Required work: The data below holds the lines to copy: everything from the line containing "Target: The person" to the line containing "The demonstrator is", both ends included, set down exactly.

The records:
────────────────────────────────────────

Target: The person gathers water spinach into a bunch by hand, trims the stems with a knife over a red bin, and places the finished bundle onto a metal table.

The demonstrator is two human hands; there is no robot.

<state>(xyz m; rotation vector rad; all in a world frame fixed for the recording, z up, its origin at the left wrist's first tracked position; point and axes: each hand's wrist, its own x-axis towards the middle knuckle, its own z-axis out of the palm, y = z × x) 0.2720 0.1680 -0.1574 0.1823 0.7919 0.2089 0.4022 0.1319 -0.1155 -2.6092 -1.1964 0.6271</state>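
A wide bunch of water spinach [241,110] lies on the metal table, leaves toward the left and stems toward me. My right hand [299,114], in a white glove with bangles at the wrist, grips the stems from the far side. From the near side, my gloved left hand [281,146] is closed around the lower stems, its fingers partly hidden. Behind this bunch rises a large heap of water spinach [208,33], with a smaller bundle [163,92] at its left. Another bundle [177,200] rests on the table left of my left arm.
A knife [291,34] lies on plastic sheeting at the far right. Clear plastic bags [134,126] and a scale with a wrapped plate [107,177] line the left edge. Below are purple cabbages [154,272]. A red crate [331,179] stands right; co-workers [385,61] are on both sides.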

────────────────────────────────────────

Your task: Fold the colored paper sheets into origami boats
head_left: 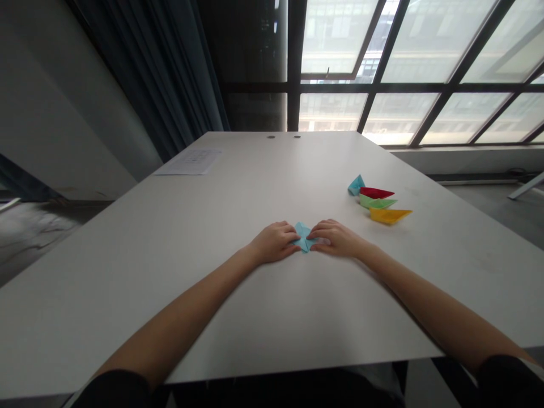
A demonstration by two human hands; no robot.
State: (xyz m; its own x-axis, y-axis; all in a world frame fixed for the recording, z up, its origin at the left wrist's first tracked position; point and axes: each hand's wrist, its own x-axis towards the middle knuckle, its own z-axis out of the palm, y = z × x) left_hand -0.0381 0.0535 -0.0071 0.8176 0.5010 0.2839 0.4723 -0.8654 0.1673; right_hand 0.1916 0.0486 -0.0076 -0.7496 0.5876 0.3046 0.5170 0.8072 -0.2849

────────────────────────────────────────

Solution below:
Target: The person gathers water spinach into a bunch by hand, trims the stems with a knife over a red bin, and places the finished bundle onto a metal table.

The demonstrator is two human hands; there is no robot.

That's the answer, with nothing more to add.